**Work instructions**: A precise copy of the data is required, with every picture left out.
BEGIN Dataset extract
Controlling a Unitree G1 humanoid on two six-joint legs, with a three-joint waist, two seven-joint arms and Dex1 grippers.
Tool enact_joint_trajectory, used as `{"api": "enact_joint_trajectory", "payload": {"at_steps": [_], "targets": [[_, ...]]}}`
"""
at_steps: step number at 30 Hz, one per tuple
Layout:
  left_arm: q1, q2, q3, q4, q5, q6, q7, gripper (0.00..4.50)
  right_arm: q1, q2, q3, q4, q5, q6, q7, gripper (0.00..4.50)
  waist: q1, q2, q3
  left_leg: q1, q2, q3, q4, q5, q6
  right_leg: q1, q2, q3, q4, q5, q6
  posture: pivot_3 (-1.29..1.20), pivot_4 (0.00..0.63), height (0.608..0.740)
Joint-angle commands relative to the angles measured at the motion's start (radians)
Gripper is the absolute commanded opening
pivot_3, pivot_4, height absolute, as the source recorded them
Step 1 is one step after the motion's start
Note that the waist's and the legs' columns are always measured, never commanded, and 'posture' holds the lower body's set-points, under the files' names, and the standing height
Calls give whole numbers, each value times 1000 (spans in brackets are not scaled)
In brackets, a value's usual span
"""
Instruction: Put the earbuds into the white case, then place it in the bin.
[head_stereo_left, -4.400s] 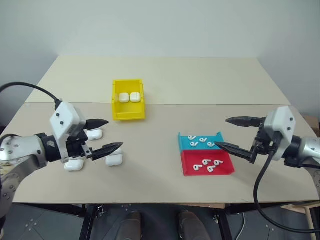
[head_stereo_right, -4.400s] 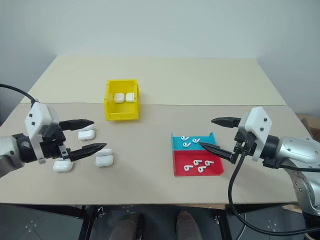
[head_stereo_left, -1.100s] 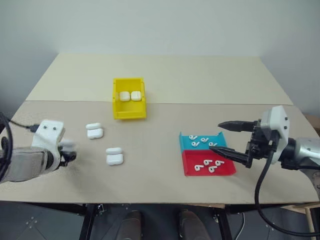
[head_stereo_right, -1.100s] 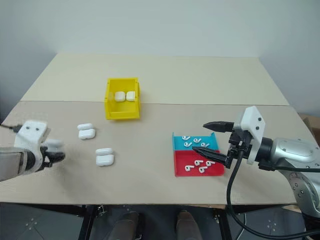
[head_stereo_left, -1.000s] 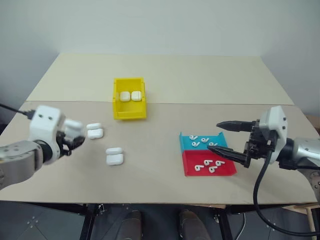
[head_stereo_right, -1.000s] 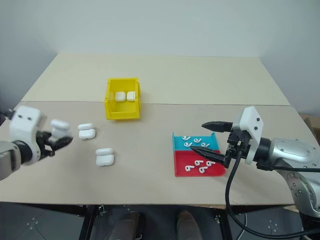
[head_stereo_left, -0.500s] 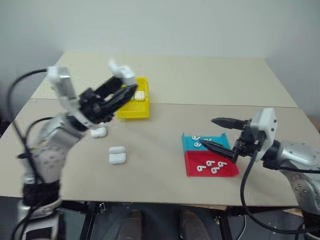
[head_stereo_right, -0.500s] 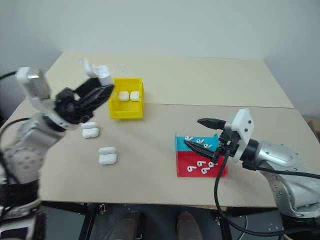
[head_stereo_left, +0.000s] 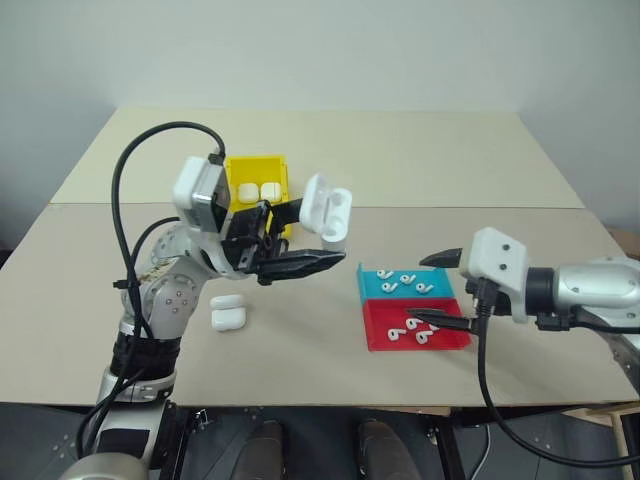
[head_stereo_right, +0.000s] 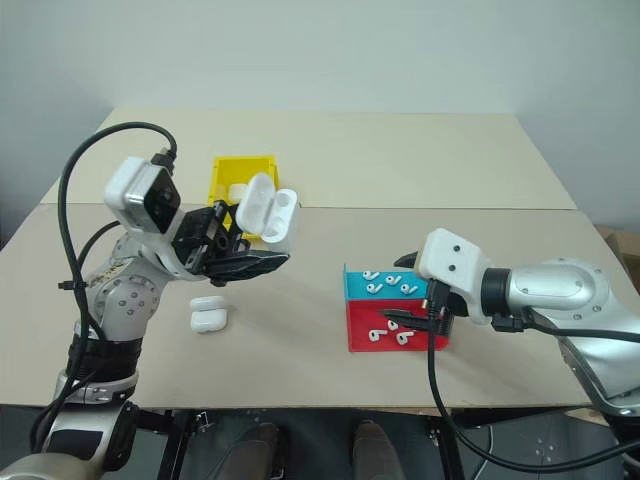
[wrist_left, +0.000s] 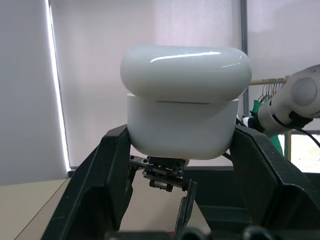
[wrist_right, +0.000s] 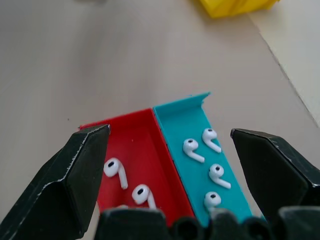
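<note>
Case (head_stereo_left: 326, 210) aloft in my left gripper (head_stereo_left: 300, 262), lid ajar in the head views, clamped between both fingers in my left wrist view. My right gripper (head_stereo_left: 441, 290), jaws wide, hovers over earbuds (wrist_right: 192, 149) in teal tray (wrist_right: 187, 119) and red tray (wrist_right: 145, 134).

Four white cases were counted: one (head_stereo_left: 327, 211) raised above the table (head_stereo_left: 420, 160), one (head_stereo_left: 228, 315) lying toward the table's left edge, and two (head_stereo_left: 258, 190) side by side inside the single yellow bin (head_stereo_left: 233, 175). Two shallow trays were seen toward the right edge, one teal (head_stereo_left: 400, 285) with four earbuds, one red (head_stereo_left: 412, 330) with four earbuds visible.
</note>
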Motion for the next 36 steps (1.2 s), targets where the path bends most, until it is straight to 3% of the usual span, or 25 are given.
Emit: {"api": "enact_joint_trajectory", "payload": {"at_steps": [1, 4, 7, 10, 15, 21, 36], "targets": [[26, 6, -4, -54, 60, -13, 41, 2732, -60, -75, 51, -39, -21, 35, 71, 3901, 1, 0, 0, 0, 0, 0, 0, 0, 0, 0, 0, 0, 0, 0, 0, 0, 150, 740], [63, 5, 1, -93, 68, 0, 68, 2732, -133, -116, 145, -32, -64, 19, 161, 2888, 1, 0, 0, -1, 1, -1, 0, -1, 1, -1, 0, -1, -1, 0, 0, 0, 150, 740], [89, -11, 3, -124, 67, 8, 109, 2732, -245, -118, 291, -9, -167, 21, 232, 2888, -1, 0, 0, -1, 1, 0, 1, -1, 1, -1, 0, -1, 0, 0, 0, 0, 150, 740], [109, -30, -4, -150, 76, 9, 152, 2732, -349, -53, 419, 34, -238, 41, 275, 2888, -1, 0, 0, 0, 2, 0, 1, -1, 1, -1, 0, -1, 0, 0, 0, 0, 150, 740], [137, -38, -8, -196, 75, 12, 190, 2732, -426, 7, 618, 72, -445, 3, 319, 2888, 3, 0, 0, -1, 1, -1, 1, -1, 1, -2, 0, -1, 0, 0, 0, 0, 150, 740], [161, -40, -4, -234, 66, 27, 233, 2732, -462, 73, 710, 118, -584, 16, 338, 2888, 4, 0, 0, -1, 1, -3, 3, -1, 1, -2, 0, -1, 1, 0, 0, 0, 150, 740], [171, -55, -6, -277, 56, 36, 286, 2732, -439, 174, 724, 192, -698, -15, 382, 2888, 4, 1, 0, -1, 1, -8, 4, -1, 2, -1, 0, -1, 2, 0, 0, 0, 150, 740]]}}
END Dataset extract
**Task output**:
Controlling a Unitree G1 humanoid on two six-joint legs, with a three-joint waist, two seven-joint arms and Dex1 grippers.
Tool enact_joint_trajectory, used as `{"api": "enact_joint_trajectory", "payload": {"at_steps": [_], "targets": [[_, ...]]}}`
"""
at_steps: step number at 30 Hz, one per tuple
Layout:
  left_arm: q1, q2, q3, q4, q5, q6, q7, gripper (0.00..4.50)
  right_arm: q1, q2, q3, q4, q5, q6, q7, gripper (0.00..4.50)
  waist: q1, q2, q3
  left_leg: q1, q2, q3, q4, q5, q6
  right_leg: q1, q2, q3, q4, q5, q6
  posture: pivot_3 (-1.29..1.20), pivot_4 (0.00..0.63), height (0.608..0.740)
Joint-angle commands relative to the angles measured at the motion's start (radians)
Gripper is the absolute commanded opening
pivot_3, pivot_4, height absolute, as the source recorded them
Step 1 is one step after the motion's start
Note that the waist's and the legs' columns are always measured, never commanded, and 'posture' holds the lower body's set-points, under the files' names, and the standing height
Calls give whole numbers, each value times 1000 (spans in brackets are not scaled)
In brackets, a value's usual span
"""
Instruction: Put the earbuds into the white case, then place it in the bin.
[head_stereo_left, -4.400s] 
[head_stereo_right, -4.400s] 
[head_stereo_left, -1.100s] 
[head_stereo_right, -1.100s] 
[head_stereo_left, -1.000s] 
[head_stereo_right, -1.000s] 
[head_stereo_left, -0.500s] 
[head_stereo_right, -0.500s] 
[head_stereo_left, +0.000s] 
[head_stereo_right, +0.000s] 
[wrist_left, +0.000s] 
[wrist_right, +0.000s] 
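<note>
Case (head_stereo_left: 326, 210) aloft in my left gripper (head_stereo_left: 300, 262), lid ajar in the head views, clamped between both fingers in my left wrist view. My right gripper (head_stereo_left: 441, 290), jaws wide, hovers over earbuds (wrist_right: 192, 149) in teal tray (wrist_right: 187, 119) and red tray (wrist_right: 145, 134).

Four white cases were counted: one (head_stereo_left: 327, 211) raised above the table (head_stereo_left: 420, 160), one (head_stereo_left: 228, 315) lying toward the table's left edge, and two (head_stereo_left: 258, 190) side by side inside the single yellow bin (head_stereo_left: 233, 175). Two shallow trays were seen toward the right edge, one teal (head_stereo_left: 400, 285) with four earbuds, one red (head_stereo_left: 412, 330) with four earbuds visible.
</note>
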Motion for the next 36 steps (1.2 s), targets where the path bends most, until it is straight to 3% of the usual span, or 25 are given.
Emit: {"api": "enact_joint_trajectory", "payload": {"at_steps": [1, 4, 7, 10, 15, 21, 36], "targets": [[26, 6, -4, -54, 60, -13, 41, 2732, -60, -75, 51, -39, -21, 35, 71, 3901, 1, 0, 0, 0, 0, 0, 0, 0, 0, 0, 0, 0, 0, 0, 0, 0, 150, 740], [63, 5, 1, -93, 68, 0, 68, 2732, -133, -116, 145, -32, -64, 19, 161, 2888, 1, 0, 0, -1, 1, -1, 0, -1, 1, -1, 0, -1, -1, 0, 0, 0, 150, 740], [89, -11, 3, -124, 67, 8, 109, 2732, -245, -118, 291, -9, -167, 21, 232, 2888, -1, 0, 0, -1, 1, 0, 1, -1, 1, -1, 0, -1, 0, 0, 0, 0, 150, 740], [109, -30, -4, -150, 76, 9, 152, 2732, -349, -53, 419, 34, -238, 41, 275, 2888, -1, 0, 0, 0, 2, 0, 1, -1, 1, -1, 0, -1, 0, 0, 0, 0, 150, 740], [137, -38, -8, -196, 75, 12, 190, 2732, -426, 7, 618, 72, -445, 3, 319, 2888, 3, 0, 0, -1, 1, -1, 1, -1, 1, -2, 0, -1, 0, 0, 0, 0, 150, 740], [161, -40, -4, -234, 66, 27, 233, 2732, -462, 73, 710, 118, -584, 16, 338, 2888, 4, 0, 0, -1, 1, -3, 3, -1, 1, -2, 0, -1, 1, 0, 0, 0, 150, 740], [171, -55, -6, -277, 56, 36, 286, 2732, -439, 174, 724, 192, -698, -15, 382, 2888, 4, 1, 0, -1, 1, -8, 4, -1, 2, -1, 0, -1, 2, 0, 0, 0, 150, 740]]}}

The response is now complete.